Work required:
What you need to produce from the material below is an exact transcription of the lines from the one with "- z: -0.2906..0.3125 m" through the one with "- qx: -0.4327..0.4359", both included, and no other line.

Material shown:
_ _ _ _ _

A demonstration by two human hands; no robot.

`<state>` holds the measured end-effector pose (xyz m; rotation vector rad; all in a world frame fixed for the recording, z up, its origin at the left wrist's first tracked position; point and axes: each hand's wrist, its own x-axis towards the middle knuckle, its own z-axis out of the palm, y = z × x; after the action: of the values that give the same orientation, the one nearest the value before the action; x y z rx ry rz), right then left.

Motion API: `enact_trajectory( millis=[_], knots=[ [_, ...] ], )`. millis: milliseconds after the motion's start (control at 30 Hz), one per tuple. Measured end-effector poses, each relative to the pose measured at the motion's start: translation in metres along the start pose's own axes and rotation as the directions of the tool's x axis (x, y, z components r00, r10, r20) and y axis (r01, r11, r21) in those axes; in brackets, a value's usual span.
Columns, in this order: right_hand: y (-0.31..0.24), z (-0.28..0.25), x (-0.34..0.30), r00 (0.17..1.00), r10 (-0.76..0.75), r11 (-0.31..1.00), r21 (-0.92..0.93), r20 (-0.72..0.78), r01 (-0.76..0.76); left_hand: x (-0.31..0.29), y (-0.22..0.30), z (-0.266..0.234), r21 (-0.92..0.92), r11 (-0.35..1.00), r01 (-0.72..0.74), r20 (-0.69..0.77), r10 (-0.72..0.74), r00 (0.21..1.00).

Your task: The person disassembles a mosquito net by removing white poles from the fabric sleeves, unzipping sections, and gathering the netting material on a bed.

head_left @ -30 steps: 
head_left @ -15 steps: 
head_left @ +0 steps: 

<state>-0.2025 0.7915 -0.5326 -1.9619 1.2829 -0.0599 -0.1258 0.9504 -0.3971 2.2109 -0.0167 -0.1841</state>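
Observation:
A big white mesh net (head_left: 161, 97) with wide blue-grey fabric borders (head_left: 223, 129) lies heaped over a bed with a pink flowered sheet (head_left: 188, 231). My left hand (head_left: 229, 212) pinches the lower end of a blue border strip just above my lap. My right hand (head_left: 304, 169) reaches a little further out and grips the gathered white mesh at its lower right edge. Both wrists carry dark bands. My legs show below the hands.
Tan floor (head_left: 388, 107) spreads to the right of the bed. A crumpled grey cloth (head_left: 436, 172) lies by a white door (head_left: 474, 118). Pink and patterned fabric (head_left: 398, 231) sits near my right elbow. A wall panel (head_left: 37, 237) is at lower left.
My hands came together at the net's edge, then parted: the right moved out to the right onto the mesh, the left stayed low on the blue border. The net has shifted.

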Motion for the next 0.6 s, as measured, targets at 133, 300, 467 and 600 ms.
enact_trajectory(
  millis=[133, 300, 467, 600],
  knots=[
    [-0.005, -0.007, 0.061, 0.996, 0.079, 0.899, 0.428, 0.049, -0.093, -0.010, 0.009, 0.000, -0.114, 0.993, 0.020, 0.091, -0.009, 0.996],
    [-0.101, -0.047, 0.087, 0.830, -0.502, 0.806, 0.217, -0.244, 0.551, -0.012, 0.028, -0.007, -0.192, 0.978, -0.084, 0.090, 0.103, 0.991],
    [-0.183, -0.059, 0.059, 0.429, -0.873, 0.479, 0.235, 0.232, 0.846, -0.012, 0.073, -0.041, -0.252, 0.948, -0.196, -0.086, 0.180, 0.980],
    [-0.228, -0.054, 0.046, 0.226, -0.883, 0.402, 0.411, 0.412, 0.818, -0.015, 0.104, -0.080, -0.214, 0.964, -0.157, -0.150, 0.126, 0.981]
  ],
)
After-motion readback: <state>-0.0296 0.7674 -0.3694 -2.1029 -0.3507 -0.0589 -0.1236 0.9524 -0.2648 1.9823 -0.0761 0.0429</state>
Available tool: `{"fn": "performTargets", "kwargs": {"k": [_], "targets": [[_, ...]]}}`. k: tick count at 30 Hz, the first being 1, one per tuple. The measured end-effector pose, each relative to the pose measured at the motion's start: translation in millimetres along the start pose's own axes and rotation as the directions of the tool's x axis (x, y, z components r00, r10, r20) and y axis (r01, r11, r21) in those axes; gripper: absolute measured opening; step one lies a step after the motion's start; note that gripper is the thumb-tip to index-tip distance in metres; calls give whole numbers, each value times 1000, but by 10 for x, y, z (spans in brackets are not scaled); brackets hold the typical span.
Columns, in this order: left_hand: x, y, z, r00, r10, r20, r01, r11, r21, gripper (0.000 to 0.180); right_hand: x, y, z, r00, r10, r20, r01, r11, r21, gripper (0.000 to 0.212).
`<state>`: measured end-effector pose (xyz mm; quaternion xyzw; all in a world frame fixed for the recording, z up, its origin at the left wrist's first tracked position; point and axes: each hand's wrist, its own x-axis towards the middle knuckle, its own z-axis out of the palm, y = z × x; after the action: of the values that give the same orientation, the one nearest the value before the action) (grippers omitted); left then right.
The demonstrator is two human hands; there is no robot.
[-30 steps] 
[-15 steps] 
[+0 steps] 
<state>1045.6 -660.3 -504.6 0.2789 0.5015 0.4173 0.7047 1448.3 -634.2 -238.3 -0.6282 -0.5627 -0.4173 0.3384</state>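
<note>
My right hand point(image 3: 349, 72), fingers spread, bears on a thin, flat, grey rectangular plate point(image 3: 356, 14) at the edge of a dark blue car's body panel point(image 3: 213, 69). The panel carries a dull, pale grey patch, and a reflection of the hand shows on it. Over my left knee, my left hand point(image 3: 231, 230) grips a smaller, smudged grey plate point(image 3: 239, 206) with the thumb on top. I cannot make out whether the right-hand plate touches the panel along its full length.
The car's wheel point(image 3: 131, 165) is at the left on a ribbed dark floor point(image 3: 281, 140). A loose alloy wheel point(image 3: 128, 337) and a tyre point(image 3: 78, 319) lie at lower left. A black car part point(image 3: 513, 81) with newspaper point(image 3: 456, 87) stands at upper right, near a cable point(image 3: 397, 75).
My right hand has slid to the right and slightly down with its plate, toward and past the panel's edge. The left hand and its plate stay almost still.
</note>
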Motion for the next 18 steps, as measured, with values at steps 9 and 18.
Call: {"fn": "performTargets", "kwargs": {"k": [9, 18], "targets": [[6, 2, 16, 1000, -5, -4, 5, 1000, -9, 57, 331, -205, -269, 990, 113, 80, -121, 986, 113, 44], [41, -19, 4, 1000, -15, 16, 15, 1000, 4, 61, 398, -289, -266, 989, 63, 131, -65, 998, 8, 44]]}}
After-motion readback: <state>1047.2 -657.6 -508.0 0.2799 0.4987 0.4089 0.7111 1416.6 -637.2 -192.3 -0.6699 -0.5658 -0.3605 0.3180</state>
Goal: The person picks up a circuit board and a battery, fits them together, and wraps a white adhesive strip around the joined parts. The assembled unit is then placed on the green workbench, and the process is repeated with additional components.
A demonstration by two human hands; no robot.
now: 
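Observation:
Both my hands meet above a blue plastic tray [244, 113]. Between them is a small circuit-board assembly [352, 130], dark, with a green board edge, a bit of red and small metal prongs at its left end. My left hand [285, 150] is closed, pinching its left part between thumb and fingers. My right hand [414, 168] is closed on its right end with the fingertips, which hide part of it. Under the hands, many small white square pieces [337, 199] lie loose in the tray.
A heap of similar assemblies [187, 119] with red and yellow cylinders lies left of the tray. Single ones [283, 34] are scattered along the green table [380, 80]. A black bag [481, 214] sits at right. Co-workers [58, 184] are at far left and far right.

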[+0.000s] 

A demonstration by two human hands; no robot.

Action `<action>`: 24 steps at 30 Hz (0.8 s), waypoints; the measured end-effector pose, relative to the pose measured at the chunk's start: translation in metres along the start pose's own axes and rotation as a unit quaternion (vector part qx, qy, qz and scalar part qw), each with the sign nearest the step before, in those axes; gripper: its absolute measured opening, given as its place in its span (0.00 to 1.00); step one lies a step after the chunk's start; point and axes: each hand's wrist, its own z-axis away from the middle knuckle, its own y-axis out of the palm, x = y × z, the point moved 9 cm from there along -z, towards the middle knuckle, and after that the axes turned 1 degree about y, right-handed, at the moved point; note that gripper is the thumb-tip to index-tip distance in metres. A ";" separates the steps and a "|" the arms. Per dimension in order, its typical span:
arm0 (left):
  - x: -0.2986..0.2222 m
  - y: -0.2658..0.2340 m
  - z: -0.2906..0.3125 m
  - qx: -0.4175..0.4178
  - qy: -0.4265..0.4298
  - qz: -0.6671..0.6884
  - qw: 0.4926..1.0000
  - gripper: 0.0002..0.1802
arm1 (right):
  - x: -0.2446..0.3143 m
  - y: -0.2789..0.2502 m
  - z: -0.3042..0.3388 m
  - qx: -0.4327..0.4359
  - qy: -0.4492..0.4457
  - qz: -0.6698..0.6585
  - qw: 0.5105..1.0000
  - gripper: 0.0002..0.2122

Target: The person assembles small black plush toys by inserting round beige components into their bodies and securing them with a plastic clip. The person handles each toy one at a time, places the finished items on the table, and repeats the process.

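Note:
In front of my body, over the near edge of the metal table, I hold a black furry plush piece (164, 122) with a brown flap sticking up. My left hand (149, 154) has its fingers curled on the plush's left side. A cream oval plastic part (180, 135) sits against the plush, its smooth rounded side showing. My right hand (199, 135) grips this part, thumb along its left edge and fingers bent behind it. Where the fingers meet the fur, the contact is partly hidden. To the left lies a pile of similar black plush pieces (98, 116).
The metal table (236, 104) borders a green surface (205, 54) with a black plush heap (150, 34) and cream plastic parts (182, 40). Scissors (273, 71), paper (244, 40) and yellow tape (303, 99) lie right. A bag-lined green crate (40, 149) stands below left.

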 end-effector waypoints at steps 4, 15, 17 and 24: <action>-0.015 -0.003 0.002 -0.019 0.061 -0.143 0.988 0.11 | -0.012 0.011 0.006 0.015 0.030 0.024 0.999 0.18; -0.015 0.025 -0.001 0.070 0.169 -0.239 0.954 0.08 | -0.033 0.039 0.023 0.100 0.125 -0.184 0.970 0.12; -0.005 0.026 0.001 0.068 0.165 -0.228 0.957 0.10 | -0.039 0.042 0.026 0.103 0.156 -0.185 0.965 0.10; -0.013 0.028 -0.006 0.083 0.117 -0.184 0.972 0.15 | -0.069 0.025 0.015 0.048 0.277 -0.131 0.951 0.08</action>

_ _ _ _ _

Reply to the exercise:
  - z: -0.2906..0.3125 m
  - qx: -0.4175..0.4178
  - qy: -0.4265..0.4298
  - qz: -0.6671..0.6884
  - qw: 0.4926..1.0000
  - gripper: 0.0002..0.1802
arm1 (right):
  - x: -0.2446..0.3143 m
  - y: -0.2789..0.2502 m
  - z: -0.3042..0.3388 m
  - qx: -0.4327..0.4359

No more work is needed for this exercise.